The Ultimate Test Automation Guide_ Best Practices and Tips.pdf
The Ultimate Test Automation Guide_ Best Practices and Tips.pdfThe Ultimate Test Automation Guide_ Best Practices and Tips.pdf
The Ultimate Test Automation Guide_ Best Practices and Tips.pdf
 
Building a General PDE Solving Framework with Symbolic-Numeric Scientific Mac...
Building a General PDE Solving Framework with Symbolic-Numeric Scientific Mac...Building a General PDE Solving Framework with Symbolic-Numeric Scientific Mac...
Building a General PDE Solving Framework with Symbolic-Numeric Scientific Mac...
 
5 Signs You Need a Fashion PLM Software.pdf
5 Signs You Need a Fashion PLM Software.pdf5 Signs You Need a Fashion PLM Software.pdf
5 Signs You Need a Fashion PLM Software.pdf
 
What is Binary Language? Computer Number Systems
What is Binary Language?  Computer Number SystemsWhat is Binary Language?  Computer Number Systems
What is Binary Language? Computer Number Systems
 
Learn the Fundamentals of XCUITest Framework_ A Beginner's Guide.pdf
Learn the Fundamentals of XCUITest Framework_ A Beginner's Guide.pdfLearn the Fundamentals of XCUITest Framework_ A Beginner's Guide.pdf
Learn the Fundamentals of XCUITest Framework_ A Beginner's Guide.pdf
 
Hand gesture recognition PROJECT PPT.pptx
Hand gesture recognition PROJECT PPT.pptxHand gesture recognition PROJECT PPT.pptx
Hand gesture recognition PROJECT PPT.pptx
 
why an Opensea Clone Script might be your perfect match.pdf
why an Opensea Clone Script might be your perfect match.pdfwhy an Opensea Clone Script might be your perfect match.pdf
why an Opensea Clone Script might be your perfect match.pdf
 
(Genuine) Escort Service Lucknow | Starting ₹,5K To @25k with A/C 🧑🏽‍❤️‍🧑🏻 89...
(Genuine) Escort Service Lucknow | Starting ₹,5K To @25k with A/C 🧑🏽‍❤️‍🧑🏻 89...(Genuine) Escort Service Lucknow | Starting ₹,5K To @25k with A/C 🧑🏽‍❤️‍🧑🏻 89...
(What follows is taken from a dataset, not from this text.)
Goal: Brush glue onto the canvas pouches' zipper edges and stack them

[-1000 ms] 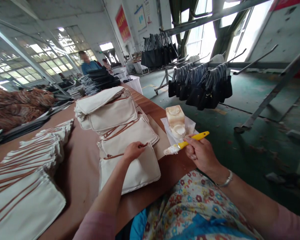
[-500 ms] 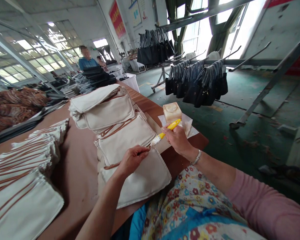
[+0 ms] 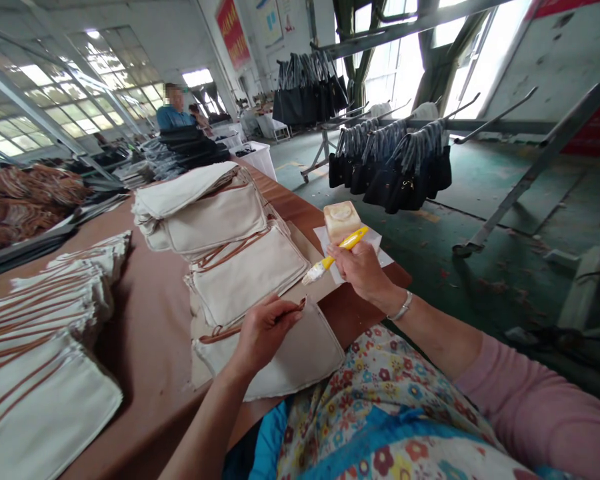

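Head view. Item: yellow brush (image 3: 347,239), its white-coated bristles shifted slightly away from my left fingertips since the earlier frame. Right hand (image 3: 363,270): closed round the brush handle. Left hand (image 3: 265,333): thumb and fingers pinching the upper edge of the nearest cream panel (image 3: 310,353), by a brown strip end (image 3: 303,304). Panel: at the near edge of the brown table (image 3: 155,347), before a cream stack (image 3: 215,223). Block-shaped container (image 3: 341,219): on white sheet (image 3: 384,257), beyond the brush.
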`<state>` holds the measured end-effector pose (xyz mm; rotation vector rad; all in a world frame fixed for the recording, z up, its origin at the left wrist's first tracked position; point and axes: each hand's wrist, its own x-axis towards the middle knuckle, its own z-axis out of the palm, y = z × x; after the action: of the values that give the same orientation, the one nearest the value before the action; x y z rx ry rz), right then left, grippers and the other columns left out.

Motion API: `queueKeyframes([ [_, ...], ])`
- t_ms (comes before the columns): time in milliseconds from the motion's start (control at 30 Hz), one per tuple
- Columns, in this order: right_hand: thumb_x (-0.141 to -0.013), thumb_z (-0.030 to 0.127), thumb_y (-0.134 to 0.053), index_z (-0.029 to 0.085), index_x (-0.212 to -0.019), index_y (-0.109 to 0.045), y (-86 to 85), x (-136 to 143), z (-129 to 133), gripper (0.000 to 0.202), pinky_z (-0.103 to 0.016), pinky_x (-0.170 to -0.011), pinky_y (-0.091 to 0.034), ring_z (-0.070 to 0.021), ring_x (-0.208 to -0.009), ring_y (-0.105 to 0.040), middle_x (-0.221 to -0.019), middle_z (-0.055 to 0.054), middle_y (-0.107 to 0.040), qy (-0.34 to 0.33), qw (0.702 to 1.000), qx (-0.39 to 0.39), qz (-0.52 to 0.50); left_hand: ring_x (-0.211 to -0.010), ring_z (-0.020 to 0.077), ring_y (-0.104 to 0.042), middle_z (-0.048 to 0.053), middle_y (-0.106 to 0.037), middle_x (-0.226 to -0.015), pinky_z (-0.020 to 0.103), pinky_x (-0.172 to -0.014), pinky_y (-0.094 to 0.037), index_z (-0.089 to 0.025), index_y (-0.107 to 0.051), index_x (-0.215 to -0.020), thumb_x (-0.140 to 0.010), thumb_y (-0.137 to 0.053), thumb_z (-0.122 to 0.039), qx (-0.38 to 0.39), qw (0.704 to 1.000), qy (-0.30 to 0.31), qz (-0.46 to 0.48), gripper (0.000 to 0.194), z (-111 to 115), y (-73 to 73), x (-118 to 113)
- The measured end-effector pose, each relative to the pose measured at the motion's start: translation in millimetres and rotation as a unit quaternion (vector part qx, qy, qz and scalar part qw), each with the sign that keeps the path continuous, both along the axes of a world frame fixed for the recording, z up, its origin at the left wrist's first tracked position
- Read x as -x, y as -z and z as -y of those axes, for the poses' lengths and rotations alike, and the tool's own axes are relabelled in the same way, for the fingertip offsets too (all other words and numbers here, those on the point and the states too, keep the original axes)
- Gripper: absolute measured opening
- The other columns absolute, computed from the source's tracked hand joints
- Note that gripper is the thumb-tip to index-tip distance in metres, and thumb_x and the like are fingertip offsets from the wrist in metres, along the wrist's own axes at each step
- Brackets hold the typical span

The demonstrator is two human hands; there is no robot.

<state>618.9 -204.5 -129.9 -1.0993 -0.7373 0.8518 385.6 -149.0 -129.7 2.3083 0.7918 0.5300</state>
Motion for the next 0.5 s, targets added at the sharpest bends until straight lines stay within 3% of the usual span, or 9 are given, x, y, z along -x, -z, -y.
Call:
queueKeyframes([
  [200, -0.067, 0.034, -0.08, 0.018, -0.077, -0.056, -18.4, -3, 14, 0.03, -0.015, -0.032, -0.015, -0.0036, -0.033, -0.024, -0.042, 0.011, -0.039, -0.177, 0.978, 0.052, -0.094, -0.066, 0.0138, -0.06, 0.002, -0.067, -0.072, 0.023, -0.06, -0.043, -0.019, -0.075, -0.079, -0.086, -0.067, -0.041, 0.013, 1.0, -0.027, -0.001, 0.024, 9, -5.6, 0],
  [367, -0.067, 0.031, -0.079, 0.017, -0.076, -0.055, -12.8, -10, 14, 0.028, -0.013, -0.031, -0.017, -0.003, -0.033, -0.026, -0.042, 0.01, -0.041, -0.095, 0.989, 0.043, -0.11, -0.067, 0.0138, -0.06, 0.003, -0.068, -0.074, 0.023, -0.061, -0.043, -0.019, -0.075, -0.08, -0.087, -0.066, -0.04, 0.024, 1.0, -0.01, -0.003, 0.024, 14, -9.8, 1],
  [500, -0.069, 0.032, -0.079, 0.017, -0.077, -0.056, -5.0, 3, 14, 0.028, -0.014, -0.031, -0.017, -0.0031, -0.032, -0.025, -0.042, 0.011, -0.04, -0.166, 0.973, 0.04, -0.154, -0.067, 0.014, -0.059, 0.002, -0.067, -0.072, 0.023, -0.06, -0.044, -0.018, -0.074, -0.078, -0.085, -0.066, -0.04, 0.05, 0.999, -0.015, -0.011, 0.025, 12, -13.9, 0],
])
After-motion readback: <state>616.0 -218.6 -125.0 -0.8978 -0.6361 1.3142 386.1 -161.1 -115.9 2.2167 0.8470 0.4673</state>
(Genuine) Escort Service Lucknow | Starting ₹,5K To @25k with A/C 🧑🏽‍❤️‍🧑🏻 89...
 
Tech Tuesday-Harness the Power of Effective Resource Planning with OnePlan’s ...
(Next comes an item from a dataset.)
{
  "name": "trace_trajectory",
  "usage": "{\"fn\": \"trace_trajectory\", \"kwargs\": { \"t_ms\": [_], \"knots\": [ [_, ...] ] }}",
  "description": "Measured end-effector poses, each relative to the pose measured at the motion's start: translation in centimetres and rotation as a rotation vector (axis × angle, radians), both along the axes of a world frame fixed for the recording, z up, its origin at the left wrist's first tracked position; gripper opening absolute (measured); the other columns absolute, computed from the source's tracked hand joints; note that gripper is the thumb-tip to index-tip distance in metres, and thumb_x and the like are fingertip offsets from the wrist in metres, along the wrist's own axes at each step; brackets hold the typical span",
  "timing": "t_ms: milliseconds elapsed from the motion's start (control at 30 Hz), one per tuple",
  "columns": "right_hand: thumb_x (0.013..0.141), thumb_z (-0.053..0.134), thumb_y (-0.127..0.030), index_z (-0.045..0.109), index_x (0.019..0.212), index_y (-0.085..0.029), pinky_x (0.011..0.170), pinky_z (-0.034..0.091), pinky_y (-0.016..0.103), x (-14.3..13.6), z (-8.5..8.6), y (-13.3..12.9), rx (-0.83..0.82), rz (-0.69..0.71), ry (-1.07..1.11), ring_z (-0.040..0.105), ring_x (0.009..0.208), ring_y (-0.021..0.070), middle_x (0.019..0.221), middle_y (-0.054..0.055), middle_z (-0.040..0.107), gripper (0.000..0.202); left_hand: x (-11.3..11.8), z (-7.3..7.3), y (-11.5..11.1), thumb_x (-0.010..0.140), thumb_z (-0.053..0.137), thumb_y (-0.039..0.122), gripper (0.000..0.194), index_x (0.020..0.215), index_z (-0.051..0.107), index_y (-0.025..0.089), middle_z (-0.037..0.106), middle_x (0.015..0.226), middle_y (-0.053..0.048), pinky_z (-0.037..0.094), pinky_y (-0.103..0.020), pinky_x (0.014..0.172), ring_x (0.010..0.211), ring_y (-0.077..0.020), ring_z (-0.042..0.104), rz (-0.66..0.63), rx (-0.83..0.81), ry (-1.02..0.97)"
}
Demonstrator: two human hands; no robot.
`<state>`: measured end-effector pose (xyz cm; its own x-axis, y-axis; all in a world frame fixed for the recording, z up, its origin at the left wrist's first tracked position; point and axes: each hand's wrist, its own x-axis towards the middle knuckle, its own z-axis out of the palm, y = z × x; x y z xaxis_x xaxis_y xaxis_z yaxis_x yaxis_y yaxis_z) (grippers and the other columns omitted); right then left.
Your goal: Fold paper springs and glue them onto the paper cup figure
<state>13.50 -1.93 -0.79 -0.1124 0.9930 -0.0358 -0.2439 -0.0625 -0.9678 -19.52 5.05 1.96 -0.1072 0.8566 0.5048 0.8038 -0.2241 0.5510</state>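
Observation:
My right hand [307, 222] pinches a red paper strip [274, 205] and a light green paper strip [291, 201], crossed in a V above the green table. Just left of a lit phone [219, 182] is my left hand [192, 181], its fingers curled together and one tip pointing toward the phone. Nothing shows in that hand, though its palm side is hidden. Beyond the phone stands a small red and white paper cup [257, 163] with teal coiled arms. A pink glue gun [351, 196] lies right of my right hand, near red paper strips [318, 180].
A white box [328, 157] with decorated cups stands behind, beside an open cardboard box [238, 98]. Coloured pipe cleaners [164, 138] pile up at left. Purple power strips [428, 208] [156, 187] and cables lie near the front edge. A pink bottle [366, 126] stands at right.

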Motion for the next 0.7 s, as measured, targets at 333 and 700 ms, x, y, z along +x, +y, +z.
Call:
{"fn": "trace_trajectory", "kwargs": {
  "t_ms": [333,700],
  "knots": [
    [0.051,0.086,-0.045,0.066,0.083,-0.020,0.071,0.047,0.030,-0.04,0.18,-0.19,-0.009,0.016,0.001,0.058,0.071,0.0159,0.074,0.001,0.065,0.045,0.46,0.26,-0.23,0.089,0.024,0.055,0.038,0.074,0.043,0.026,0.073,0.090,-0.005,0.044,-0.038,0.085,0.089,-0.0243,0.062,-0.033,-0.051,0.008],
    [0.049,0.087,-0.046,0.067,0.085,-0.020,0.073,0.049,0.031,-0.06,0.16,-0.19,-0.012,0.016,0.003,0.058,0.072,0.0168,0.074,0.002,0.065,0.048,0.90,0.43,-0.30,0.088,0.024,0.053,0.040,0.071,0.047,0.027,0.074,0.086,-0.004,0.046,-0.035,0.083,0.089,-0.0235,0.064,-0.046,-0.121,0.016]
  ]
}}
Tech Tuesday-Harness the Power of Effective Resource Planning with OnePlan’s ...Tech Tuesday-Harness the Power of Effective Resource Planning with OnePlan’s ...
Tech Tuesday-Harness the Power of Effective Resource Planning with OnePlan’s ...
 

Relational databases for BigData

Editor's Notes

  1. My name is Alex and I work for top-1 Russian bank where I’m responsible for our cloud. I like Oracle and cloud databases.
  2. In Slide Show mode, select the arrows to visit links.